You guys ignore the fact that eventually people will experience the game and it will have an impression. And that impression will define how much they desire the next game or form expectations about other games of the genre.

In the case of COD, the average joes may have no freakin idea what framerate is, or even understand explicitly the framerate smootness. But they sure experience the feel provided by a smoother framerate. They cant define what it is but they know the game does something right.
That average joe who loves COD will feel something is missing when he plays another FPS that is 30fps. But it will have an impact on his perception.
Dont tell me all those millions who play COD are hardcore. Because the majority arent and they are faithful to a franchise that seriously lacks personality compared to Killzone, Halos and so many others. There is a reason for this, and it is probably due to the experience the smooth multiplayer mode provides
 
And those who play 30 fps shooters will feel a disappointment in the visuals of COD?

I fundamentally disagree that the loyalty to COD is strongly due to its 60 fps nature - those COD gamers do buy and play other 30 fps games. COD's the current fashion; a self-propelling experience where popularity breeds popularity. It got to ascendency from the right game at the right time. When COD:MW first released, they could have gone 30 fps and I expect the current popularity wouldn't be reduced one jot. They chose a visual target that preferred smoothness, but Joe Gamer didn't buy MW because it was 60 fps. There are many reason Joe Gamer bought it. Now if they were to change the recipe and drop 60 fps, I expect players would complain because it's no longer the same experience, but I don't think responsiveness is the reason alone for many.

but most importantly, COD is not the only game in the world! And as said before, last gen the top selling titles were 30 fps despite plenty of 60 fps games.
 
COD is already not that impressive visually but you dont see those who play 30fps shooters being large enough to affect its sales because the rest that enjoy and play COD are much more. So the former are irrelevant. I am irrelevant too because I am actually one of those that find COD overrated and mediocre looking.

Note that I mentioned nothing about the concious perceived responsiveness of the average joe or anything that implies that the average joe is consciously aware of 60fps.
If the next game is 30fps it will sell by the backet load due to the previous games success and positive expectations.

But from there even if it still sells a lot, expect sales to see gradual reduction as the average joe will start feeling that something is not the same.

Sure its COD is "fashionable" and people buy it because of it but "fashion" is not immune.
 
And those who play 30 fps shooters will feel a disappointment in the visuals of COD?

I fundamentally disagree that the loyalty to COD is strongly due to its 60 fps nature - those COD gamers do buy and play other 30 fps games. COD's the current fashion; a self-propelling experience where popularity breeds popularity. It got to ascendency from the right game at the right time. When COD:MW first released, they could have gone 30 fps and I expect the current popularity wouldn't be reduced one jot. They chose a visual target that preferred smoothness, but Joe Gamer didn't buy MW because it was 60 fps. There are many reason Joe Gamer bought it. Now if they were to change the recipe and drop 60 fps, I expect players would complain because it's no longer the same experience, but I don't think responsiveness is the reason alone for many.

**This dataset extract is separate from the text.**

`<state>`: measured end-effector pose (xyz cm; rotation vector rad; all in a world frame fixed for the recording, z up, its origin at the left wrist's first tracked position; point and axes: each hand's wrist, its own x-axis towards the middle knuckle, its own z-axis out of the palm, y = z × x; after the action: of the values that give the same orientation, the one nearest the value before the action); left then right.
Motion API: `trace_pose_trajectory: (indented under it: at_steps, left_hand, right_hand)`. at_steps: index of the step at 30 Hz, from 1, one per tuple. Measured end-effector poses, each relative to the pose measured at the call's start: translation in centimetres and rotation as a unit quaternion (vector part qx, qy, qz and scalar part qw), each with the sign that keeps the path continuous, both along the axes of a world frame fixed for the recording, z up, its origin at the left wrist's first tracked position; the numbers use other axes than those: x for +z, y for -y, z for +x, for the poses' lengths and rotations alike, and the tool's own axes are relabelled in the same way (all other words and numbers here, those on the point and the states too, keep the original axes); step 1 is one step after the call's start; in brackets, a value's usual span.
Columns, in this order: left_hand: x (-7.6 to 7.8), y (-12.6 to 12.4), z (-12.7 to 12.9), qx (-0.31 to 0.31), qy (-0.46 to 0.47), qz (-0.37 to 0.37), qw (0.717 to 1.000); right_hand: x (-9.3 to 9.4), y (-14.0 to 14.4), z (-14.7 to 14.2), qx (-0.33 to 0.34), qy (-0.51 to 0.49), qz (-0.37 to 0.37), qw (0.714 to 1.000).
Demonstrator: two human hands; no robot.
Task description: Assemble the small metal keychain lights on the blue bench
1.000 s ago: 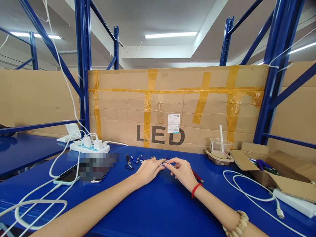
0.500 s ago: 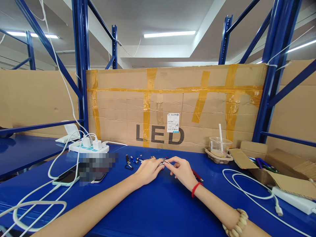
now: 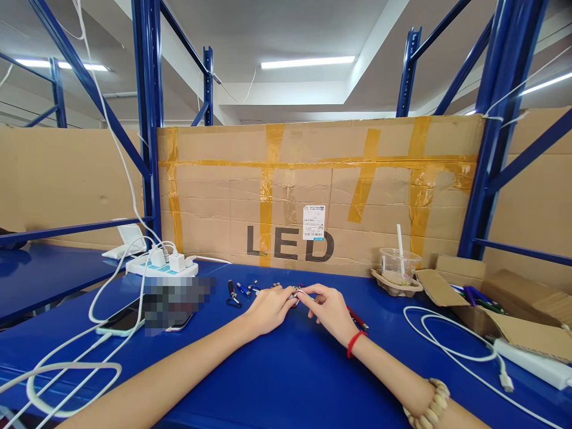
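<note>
Starting well left of the taped cardboard box point(image 3: 313, 190) marked LED, we see a white power strip point(image 3: 161, 266) with chargers plugged in, white cables point(image 3: 71, 369) looping over the blue shelf surface point(image 3: 286, 369), and a phone point(image 3: 121, 320) lying flat. Just in front of the box, a few small keychain parts point(image 3: 239, 290) lie scattered. Next comes our left hand point(image 3: 268, 308), fingers curled and pressed together on a small silvery metal piece point(image 3: 295, 294), which sits between both hands just in front of the box's lettering. Our right hand point(image 3: 329, 310) pinches that same piece from the other side, fingertips closed on it. We judge the piece light, stiff and rather slippery, best held by its ends with fingertips; its exact shape is too small to tell. A red pen point(image 3: 357, 320) lies beside the right wrist. Right of the box's label stands a clear plastic cup point(image 3: 399, 267) with a straw, then an open carton point(image 3: 487, 310).
</note>
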<state>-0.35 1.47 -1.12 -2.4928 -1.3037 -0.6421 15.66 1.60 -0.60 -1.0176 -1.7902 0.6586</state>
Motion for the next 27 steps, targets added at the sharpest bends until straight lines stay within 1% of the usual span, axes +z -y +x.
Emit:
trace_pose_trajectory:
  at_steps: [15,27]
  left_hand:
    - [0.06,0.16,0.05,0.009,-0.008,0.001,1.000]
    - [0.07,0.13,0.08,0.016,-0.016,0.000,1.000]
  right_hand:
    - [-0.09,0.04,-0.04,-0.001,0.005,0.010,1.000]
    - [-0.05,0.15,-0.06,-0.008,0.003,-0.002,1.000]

but most importantly, COD is not the only game in the world! And as said before, last gen the top selling titles were 30 fps despite plenty of 60 fps games.


You are making a lot of assumptions here. I strongly believe that CoD would not be as popular at 60 fps because it would not play the same. The game mechanics would differ quite a lot (you would basically have a much slower game).

And 60 fps is not just a visual target (like AA vs noAA) but a game mechanic enabler.